Smoothing Reactors

What Are Smoothing Reactors?

Smoothing reactors are large inductors connected in series with high-voltage direct current (HVDC) transmission lines to reduce ripple in the transmitted current and suppress transient overvoltages. They are passive components, but they perform a structural role in HVDC converter stations: without adequate series inductance, the rectified DC output of a line-commutated converter carries significant harmonic content that would degrade power quality, interfere with communication cables in the same right-of-way, and stress converter valves. Smoothing reactors sit at the junction between the converter valve hall and the DC line, acting as a first line of defense against both steady-state harmonic currents and fault-driven current surges.

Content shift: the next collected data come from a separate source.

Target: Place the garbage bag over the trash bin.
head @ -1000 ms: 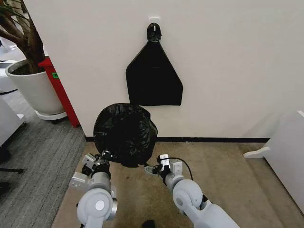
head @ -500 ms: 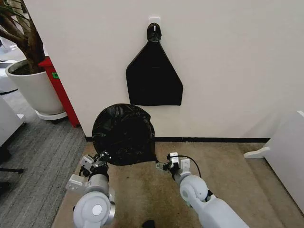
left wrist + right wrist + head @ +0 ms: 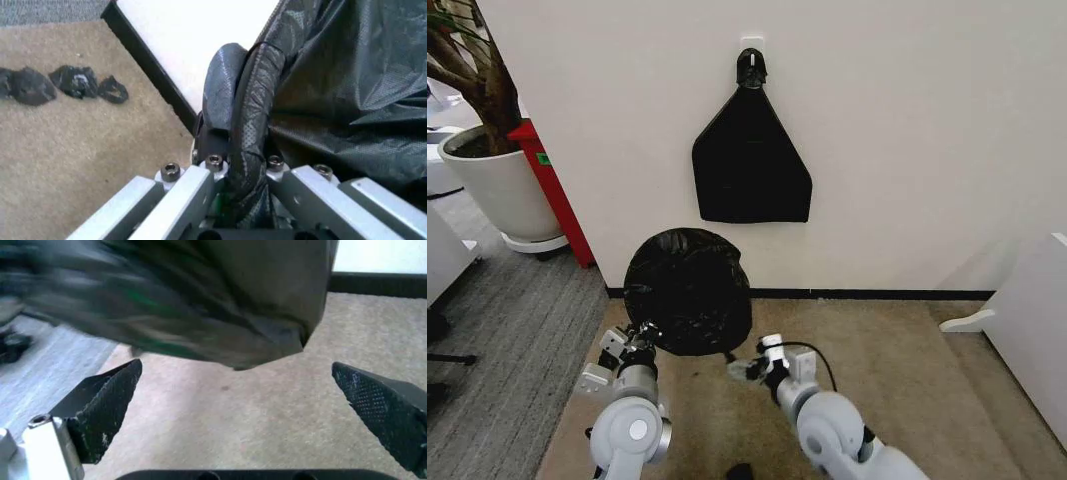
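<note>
Garbage bag: the thin, glossy, crinkly black plastic garbage bag (image 3: 688,290) bulges as a rounded dome low against the cream wall (image 3: 907,130), just above the dark skirting strip (image 3: 877,294). It is around the middle of the head view, at about 12 o'clock from the two grippers.
Trash bin: cannot tell whether the bin is under the bag; the black plastic hides whatever is there.
Left gripper: the left gripper (image 3: 639,334) is at the bag's lower edge, about 7 o'clock of the dome. In the left wrist view its fingers (image 3: 223,90) are pinched narrow on a rolled, twisted strip of the bag's plastic (image 3: 257,125), which runs down between the metal finger mounts.
Right gripper: the right gripper (image 3: 745,367) is at roughly 5 o'clock of the dome, just below the bag's edge. In the right wrist view its textured black fingertips (image 3: 110,400) are spread wide apart with nothing between them; the bag's lower corner (image 3: 267,340) hangs above the gap, apart from both tips.
Floor: beige short-pile carpet (image 3: 897,370) under both arms; three small crumpled black scraps (image 3: 63,82) lie on it near the skirting.
Wall hanging: a flat, smooth, matte black triangular sheet (image 3: 751,160) hangs from a hook (image 3: 751,66), at 12 o'clock above the bag.
Plant: a large white plant pot with a tree (image 3: 492,180) stands at 10 o'clock, beside a red upright panel (image 3: 555,190).
</note>
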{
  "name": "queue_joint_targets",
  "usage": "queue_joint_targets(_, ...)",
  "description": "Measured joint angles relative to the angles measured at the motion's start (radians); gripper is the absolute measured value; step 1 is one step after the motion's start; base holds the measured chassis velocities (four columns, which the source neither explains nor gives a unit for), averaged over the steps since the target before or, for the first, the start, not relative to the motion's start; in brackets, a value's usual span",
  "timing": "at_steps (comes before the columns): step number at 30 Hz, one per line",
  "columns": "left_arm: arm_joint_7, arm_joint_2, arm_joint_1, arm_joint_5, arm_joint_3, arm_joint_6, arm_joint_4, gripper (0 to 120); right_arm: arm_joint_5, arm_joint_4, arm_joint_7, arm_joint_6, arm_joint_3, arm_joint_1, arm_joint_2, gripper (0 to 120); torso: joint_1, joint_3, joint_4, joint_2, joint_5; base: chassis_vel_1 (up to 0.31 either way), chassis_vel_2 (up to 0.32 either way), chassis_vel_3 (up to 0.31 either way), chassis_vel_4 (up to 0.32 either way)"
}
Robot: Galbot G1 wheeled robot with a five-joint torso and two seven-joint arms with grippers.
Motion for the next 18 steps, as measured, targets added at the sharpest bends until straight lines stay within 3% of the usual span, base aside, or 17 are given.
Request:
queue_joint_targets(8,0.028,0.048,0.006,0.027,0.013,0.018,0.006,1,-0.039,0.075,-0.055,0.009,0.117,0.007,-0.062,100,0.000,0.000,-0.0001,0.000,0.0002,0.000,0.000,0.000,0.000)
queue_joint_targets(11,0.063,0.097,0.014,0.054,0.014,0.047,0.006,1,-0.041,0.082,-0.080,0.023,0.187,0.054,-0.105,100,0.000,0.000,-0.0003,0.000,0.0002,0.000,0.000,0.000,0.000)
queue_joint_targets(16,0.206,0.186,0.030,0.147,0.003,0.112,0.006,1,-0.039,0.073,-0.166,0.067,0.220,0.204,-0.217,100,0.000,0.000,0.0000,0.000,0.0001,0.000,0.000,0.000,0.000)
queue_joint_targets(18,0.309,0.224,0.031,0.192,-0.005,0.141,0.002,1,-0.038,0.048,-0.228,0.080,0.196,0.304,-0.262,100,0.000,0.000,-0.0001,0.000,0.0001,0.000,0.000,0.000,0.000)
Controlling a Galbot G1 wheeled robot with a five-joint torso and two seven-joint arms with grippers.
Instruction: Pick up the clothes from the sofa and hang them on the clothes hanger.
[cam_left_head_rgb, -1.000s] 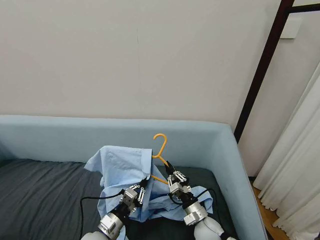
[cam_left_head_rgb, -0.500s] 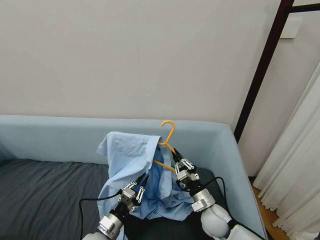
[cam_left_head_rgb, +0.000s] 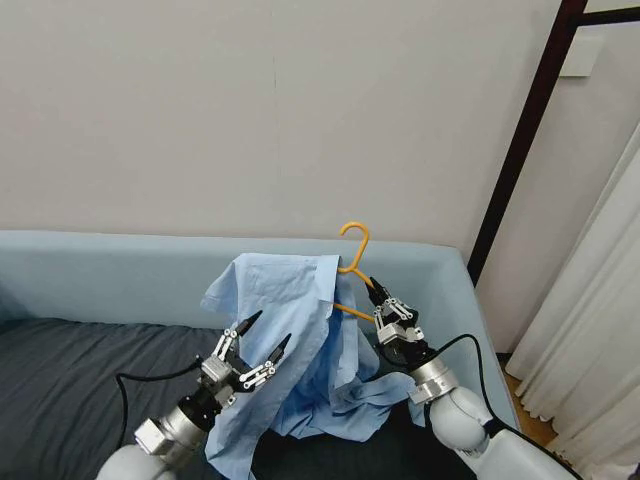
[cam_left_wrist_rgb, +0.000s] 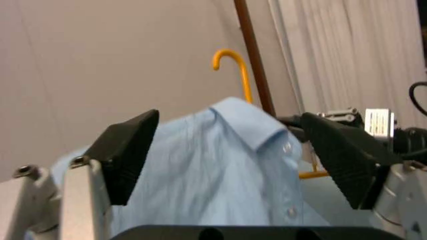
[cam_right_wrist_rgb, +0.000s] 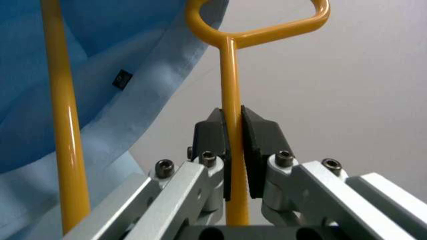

The electrical function of a smoothing reactor is rooted in Faraday's law: inductance resists rapid changes in current, so a reactor with sufficient henries of inductance limits the rate of rise of fault current during line-to-ground faults and commutation failures. This limiting action gives protection relays and converter controls time to respond before current reaches destructive levels. At the same time, the reactor forms a low-pass filter in combination with the DC-side capacitors and filter banks, attenuating higher-order harmonics that the converter's switching action would otherwise inject into the DC link.

Construction and Types

Smoothing reactors are manufactured in two principal configurations: oil-immersed core reactors and dry-type air-core reactors. Oil-immersed designs use a laminated iron core submerged in insulating oil, which provides a compact unit with high inductance per unit volume; they are typically deployed on the pole line side of the converter station. Air-core reactors eliminate magnetic saturation concerns by removing the iron core entirely, relying on the air-filled winding geometry to produce inductance; this makes them better suited to environments where the reactor must remain linear under the large DC bias current flowing through an HVDC link. The IEEE Standard 1277-2020, which covers both dry-type and oil-immersed smoothing reactors for DC power transmission, specifies electrical, mechanical, and thermal requirements and defines the test code that manufacturers and utilities use to verify performance before installation.

Role in HVDC Systems

In a conventional line-commutated converter (LCC) HVDC scheme, the smoothing reactor is sized to meet two criteria simultaneously: keeping steady-state DC ripple below a defined percentage of rated current, and limiting peak fault current to a value that circuit breakers or thyristor valves can interrupt safely. For back-to-back HVDC stations, where rectifier and inverter share the same site with no transmission line between them, the reactor inductance is the dominant impedance in the DC circuit, and its value is a key variable in system stability studies. Research published in IEEE Transactions on Power Delivery has examined how varying smoothing reactor inductance in back-to-back systems affects commutation margin, DC current stability, and the overall short-circuit performance of the converter.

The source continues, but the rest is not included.